Someone just wrote to ask me what I’ve got against Iran.

I wrote to ask what he meant by that and he replied, saying, that I seem to have a lot of material on the blog that could be considered anti-Iranian or anti-Muslim. 

So, this is probably a good time to address the issue.

I am emphatically pro-Iranian and pro-Iran. Not the government bigwigs, but the guy running the fruit stand; the bakery; the neighbourhood taxi; or the woman getting her kids off to school in the morning; the young girl dreaming of her wedding; the young poet, whether she is writing about music… or dancing about architecture. 

Iran is a big country, with over 65 million people spread over an area about one-fifth the size of the United States.

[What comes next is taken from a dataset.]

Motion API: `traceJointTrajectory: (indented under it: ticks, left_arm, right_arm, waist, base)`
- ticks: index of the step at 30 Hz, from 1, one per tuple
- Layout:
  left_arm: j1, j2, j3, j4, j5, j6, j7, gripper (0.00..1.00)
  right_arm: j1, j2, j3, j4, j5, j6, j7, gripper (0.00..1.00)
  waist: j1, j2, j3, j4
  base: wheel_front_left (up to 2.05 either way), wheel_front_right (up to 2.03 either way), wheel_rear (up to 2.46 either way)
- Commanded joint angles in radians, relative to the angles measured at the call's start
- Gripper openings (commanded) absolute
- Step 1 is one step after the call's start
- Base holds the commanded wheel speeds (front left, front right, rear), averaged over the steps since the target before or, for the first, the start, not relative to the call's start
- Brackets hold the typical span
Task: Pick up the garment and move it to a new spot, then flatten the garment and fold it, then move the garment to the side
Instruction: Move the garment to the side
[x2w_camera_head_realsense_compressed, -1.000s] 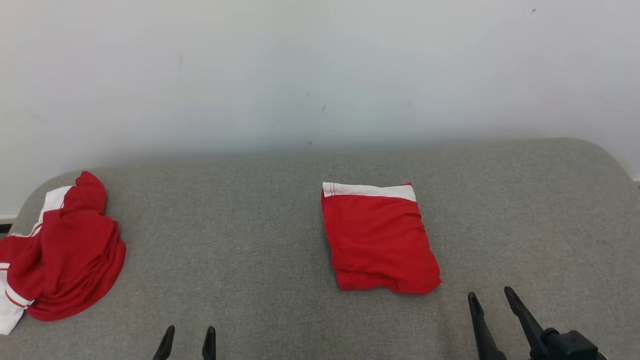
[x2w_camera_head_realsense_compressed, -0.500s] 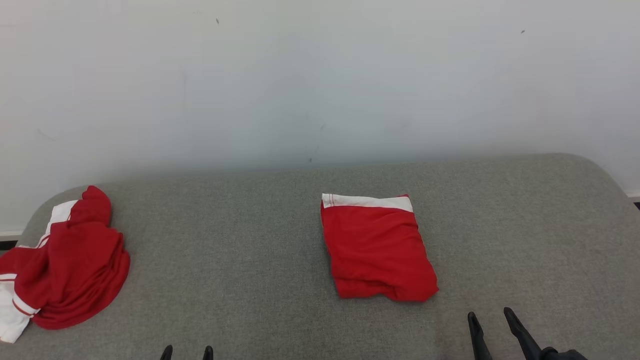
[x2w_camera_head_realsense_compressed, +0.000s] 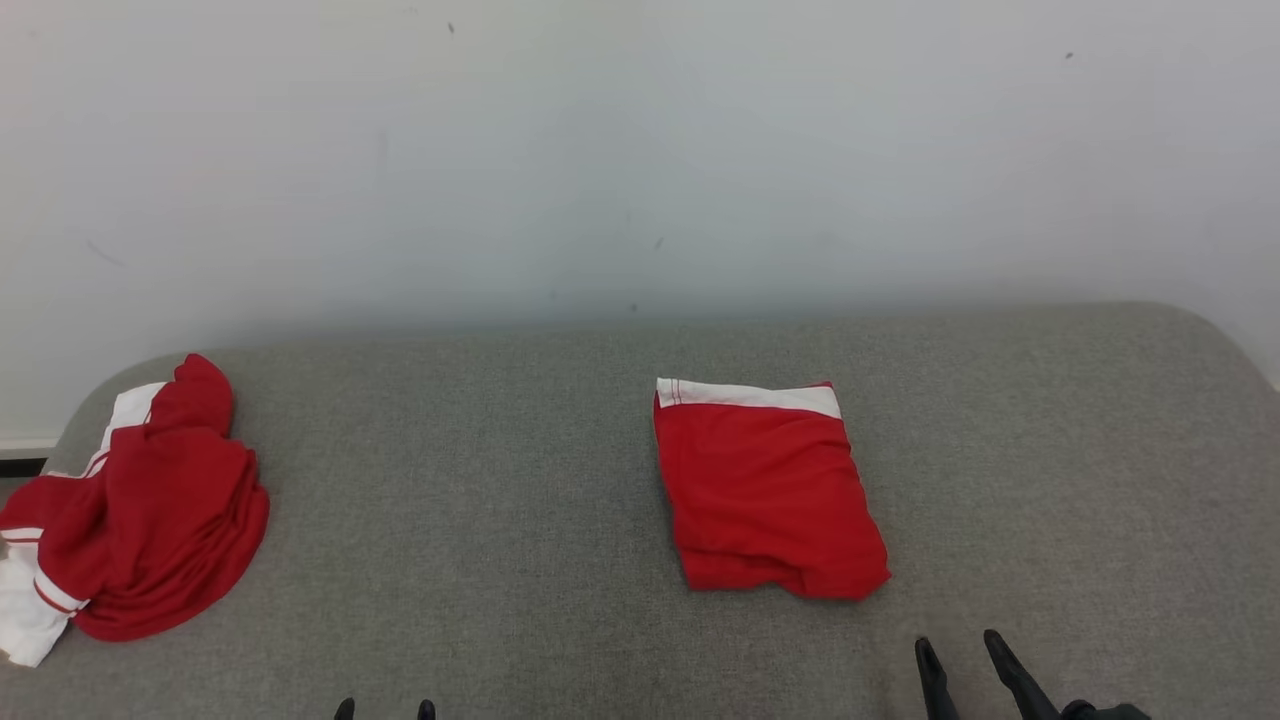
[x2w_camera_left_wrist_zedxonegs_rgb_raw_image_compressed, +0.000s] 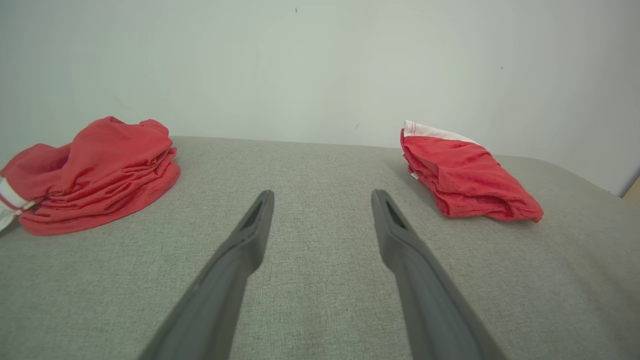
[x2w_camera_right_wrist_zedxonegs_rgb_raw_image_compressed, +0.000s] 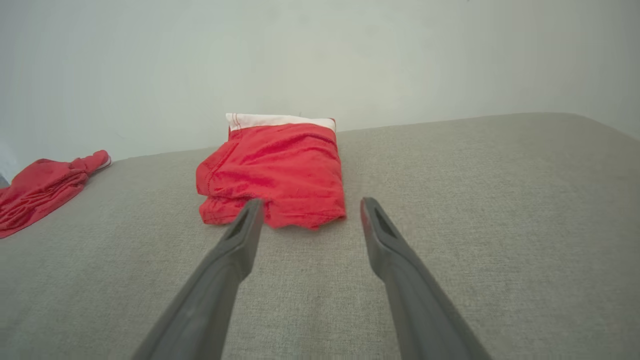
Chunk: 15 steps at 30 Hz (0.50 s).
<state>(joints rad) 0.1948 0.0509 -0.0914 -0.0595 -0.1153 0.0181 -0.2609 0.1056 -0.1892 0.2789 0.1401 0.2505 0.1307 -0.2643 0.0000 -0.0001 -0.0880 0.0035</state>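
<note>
A red garment (x2w_camera_head_realsense_compressed: 765, 490) with a white waistband lies folded into a neat rectangle in the middle of the grey cushioned surface (x2w_camera_head_realsense_compressed: 500, 520). It also shows in the left wrist view (x2w_camera_left_wrist_zedxonegs_rgb_raw_image_compressed: 465, 175) and the right wrist view (x2w_camera_right_wrist_zedxonegs_rgb_raw_image_compressed: 275, 175). My right gripper (x2w_camera_head_realsense_compressed: 958, 645) is open and empty just in front of its near right corner, without touching it; its open fingers (x2w_camera_right_wrist_zedxonegs_rgb_raw_image_compressed: 310, 202) point at the folded edge. My left gripper (x2w_camera_head_realsense_compressed: 385, 708) is open and empty at the near edge, its fingers (x2w_camera_left_wrist_zedxonegs_rgb_raw_image_compressed: 322, 195) over bare fabric between the two garments.
A crumpled red and white garment heap (x2w_camera_head_realsense_compressed: 140, 510) sits at the far left end of the surface, also in the left wrist view (x2w_camera_left_wrist_zedxonegs_rgb_raw_image_compressed: 95, 172) and the right wrist view (x2w_camera_right_wrist_zedxonegs_rgb_raw_image_compressed: 40, 187). A pale wall (x2w_camera_head_realsense_compressed: 640, 150) rises right behind the surface. The surface's corners are rounded.
The head camera has shifted a little. Both grippers have drawn back toward the near edge and show less in the head view. Both garments lie as before.
</note>
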Motion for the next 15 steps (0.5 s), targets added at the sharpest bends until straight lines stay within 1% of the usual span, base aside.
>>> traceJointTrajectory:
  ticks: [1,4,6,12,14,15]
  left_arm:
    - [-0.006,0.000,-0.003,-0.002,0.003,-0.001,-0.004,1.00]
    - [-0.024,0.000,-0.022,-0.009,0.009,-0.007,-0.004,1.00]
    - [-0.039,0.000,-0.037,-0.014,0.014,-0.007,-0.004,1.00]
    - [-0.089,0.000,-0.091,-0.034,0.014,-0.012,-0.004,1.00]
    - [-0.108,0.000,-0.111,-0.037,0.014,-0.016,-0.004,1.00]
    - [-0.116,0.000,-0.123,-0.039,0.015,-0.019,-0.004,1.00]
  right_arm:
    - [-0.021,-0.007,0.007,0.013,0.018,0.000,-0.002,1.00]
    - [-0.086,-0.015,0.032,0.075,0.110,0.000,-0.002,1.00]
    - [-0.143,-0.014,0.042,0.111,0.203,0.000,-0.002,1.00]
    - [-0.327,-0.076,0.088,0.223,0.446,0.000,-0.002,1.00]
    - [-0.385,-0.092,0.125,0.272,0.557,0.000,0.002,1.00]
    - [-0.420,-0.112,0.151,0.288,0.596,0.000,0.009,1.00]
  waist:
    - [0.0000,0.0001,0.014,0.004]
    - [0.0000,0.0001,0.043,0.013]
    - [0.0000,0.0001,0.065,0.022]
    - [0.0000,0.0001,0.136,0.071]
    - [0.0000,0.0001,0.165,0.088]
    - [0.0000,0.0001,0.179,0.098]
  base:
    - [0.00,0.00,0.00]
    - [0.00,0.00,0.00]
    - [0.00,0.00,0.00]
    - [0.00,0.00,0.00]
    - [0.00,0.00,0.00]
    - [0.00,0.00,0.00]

It has a brilliant culture that has woven itself together (with strands from many faraway places) over thousands of years. It has, at various times, made great strides in science, design, mathematics, human rights and political thought. I just don’t happen to consider the past 30 years of its history to be its crowning renaissance. And I think that most Iranians would—even if reluctantly—have to agree with me on that. 

As for being anti-Muslim: Anyone who can remember to give thanks to G-d five times a day is all right by me. The Lord Eternal is my Rock and Redeemer, too.

The crew presently running the show in Iran are not evil because they are Muslim. They are misguided because they would risk the whole world to advance their theological interpretation of the Mohammedan scriptures. They see “their way” as the best exemplar of the will of G-d (Allah), which is intrinsically arrogant. 

The reigning political cabal in Tehran bears strikingly resemblance to a sophisticated doomsday cult that would harness the national pride of its people and the broader surety of Islam in service of its own self-declared objective of hastening the appearance of the Messiah (al-Mahdi) by bringing the world to the brink of absolute chaos.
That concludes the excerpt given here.